Mobile Health IT Benefits Seniors
Efforts to turn Grandpa's cellphone into a tool for managing his diabetes or reminding him to take his medicine got a shot in the arm last week in the form of five grants for mobile health (mHealth) programs that serve older adults with chronic illnesses.
The Center for Technology and Aging announced $477,150 in grants to:
- CalOptima of Orange County, Calif., to use mHealth and wireless communications to keep Medicare patients with heart disease from needing higher levels of health care.
- Family Services Agency of San Francisco, to use a cloud-based electronic health record and a tablet-based touchscreen assessment and care-planning tool for assessing and coordinating services for frail, isolated, low-income seniors.
- Front Porch Center for Technology Innovation and Wellbeing of Los Angeles, for a medication-adherence app for cellphones used by active, independent seniors.
- HealthInsight of Utah, for an SMS-based mHealth diabetes education and care management program for seniors.
- Sharp HealthCare Foundation of San Diego, to remotely monitor and manage the care of patients with chronic obstructive pulmonary disease.

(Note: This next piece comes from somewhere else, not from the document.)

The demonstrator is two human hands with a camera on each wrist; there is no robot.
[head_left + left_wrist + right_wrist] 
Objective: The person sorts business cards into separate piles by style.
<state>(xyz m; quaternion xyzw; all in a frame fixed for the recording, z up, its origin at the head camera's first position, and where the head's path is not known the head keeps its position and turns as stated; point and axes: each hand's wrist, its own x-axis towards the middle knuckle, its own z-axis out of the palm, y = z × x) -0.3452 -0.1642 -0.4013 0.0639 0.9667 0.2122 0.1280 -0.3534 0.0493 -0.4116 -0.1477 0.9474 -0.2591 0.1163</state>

"These technologies can and should be more rapidly adopted by health-care providers and patients because they reduce the use of [emergency rooms] and hospitals by older adults, diminish the need for those with chronic illness to move to intensive higher-cost care settings, and lessen the burden on family and professional caregivers," says David Lindeman, director of the Center for Technology and Aging.
The center, citing a report by Juniper Research, notes that remote health-monitoring technologies could save between $1.96 billion and $5.83 billion in health-care costs by 2014.
In its own draft report, "mHealth Technologies: Applications to Benefit Older Adults," the center says that mobile health technologies can facilitate chronic disease management, medication adherence, safety monitoring, access to health information, and wellness for seniors.
The Center for Technology and Aging was established with funding from the SCAN Foundation, which advocates sustainable quality care for seniors, and is affiliated with the Public Health Institute in Oakland, Calif.